Filter the material, keeping only lines with the word "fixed".

<<<<

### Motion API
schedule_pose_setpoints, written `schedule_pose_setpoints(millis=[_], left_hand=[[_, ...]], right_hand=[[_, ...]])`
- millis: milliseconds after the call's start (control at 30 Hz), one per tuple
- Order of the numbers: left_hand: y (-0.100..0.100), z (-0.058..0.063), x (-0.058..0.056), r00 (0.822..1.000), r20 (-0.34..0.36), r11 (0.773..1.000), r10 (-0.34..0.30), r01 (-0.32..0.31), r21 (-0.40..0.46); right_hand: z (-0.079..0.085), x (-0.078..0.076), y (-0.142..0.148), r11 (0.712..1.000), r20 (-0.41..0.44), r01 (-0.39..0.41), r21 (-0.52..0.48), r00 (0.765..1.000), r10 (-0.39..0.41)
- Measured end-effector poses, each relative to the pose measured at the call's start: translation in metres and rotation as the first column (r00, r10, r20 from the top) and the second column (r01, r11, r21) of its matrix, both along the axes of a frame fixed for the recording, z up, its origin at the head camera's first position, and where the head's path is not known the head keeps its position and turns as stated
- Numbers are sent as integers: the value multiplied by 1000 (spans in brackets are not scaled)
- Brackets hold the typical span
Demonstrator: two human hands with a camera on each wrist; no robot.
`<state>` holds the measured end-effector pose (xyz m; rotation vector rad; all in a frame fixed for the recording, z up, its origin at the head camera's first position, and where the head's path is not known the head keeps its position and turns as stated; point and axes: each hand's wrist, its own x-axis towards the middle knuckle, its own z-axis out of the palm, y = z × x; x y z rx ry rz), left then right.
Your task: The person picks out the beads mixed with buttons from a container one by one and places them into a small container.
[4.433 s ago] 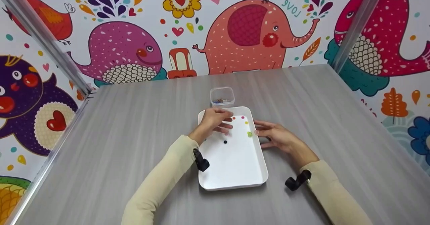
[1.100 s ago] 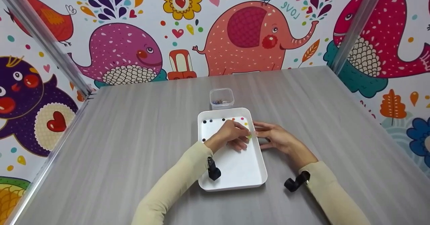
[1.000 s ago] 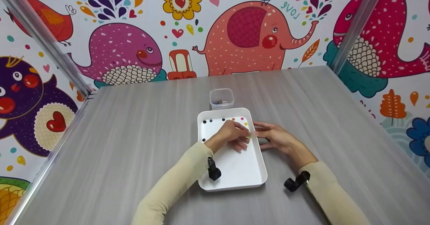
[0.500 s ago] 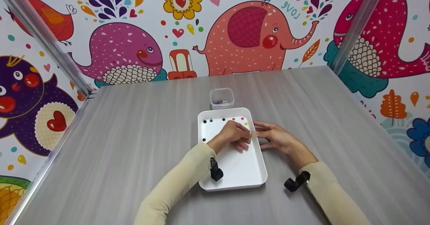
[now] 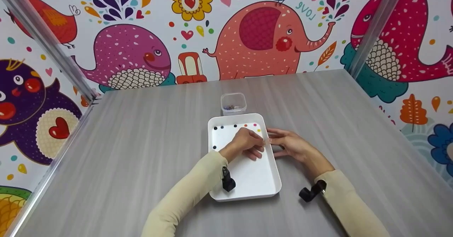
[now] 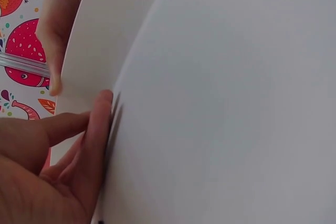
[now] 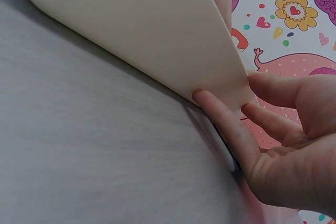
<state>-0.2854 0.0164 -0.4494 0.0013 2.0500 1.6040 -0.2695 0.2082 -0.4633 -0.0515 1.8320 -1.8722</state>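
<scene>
A white rectangular tray (image 5: 247,180) lies on the table. My left hand (image 5: 247,143) reaches into it, thumb and forefinger close together at the inside of the right wall. The left wrist view shows the left fingers (image 6: 97,140) along the base of that wall; I cannot tell whether a bead is between them. My right hand (image 5: 292,143) rests its extended fingers (image 7: 220,116) against the tray's outer right wall and rim. Small beads lie along the tray's far side: several black ones (image 5: 215,128), an orange bead (image 5: 246,125), a pink bead (image 5: 255,125) and a yellow bead (image 5: 259,130).
Just behind the tray stands a clear plastic container (image 5: 234,103) with small coloured pieces at its bottom. Both sit on a grey wood-grain table (image 5: 159,131). A wall with cartoon animals (image 5: 262,39) and metal posts (image 5: 377,28) bounds the table behind.
My left hand has moved from the tray's far left to its right wall, where its fingertips now hide the green beads. The black bead mid-tray no longer shows there. My right hand stays put.
</scene>
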Motion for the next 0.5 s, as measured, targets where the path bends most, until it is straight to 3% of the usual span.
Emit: schedule_pose_setpoints(millis=[500], left_hand=[[-1, 2, 1, 1000, 5, 1000, 16, -16, -3]], right_hand=[[-1, 1, 1, 1000, -1, 11, -8, 1000, -11]])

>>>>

EXPECTED ANSWER:
- Measured end-effector poses, each relative to the pose measured at the call's start: translation in metres and rotation as the first column (r00, r10, r20 from the top) and the second column (r01, r11, r21) of its matrix, both along the axes of a frame fixed for the recording, z up, its origin at the head camera's first position, and where the head's path is not known the head keeps its position and turns as stated
`<state>` holds the measured end-effector pose (xyz m; rotation vector rad; all in a frame fixed for the recording, z up, its origin at the head camera's first position, and where the head's path is not known the head keeps its position and turns as stated; point and axes: each hand's wrist, its own x-axis towards the middle knuckle, its own z-axis out of the palm, y = z × x; x y z rx ry rz), left then right.

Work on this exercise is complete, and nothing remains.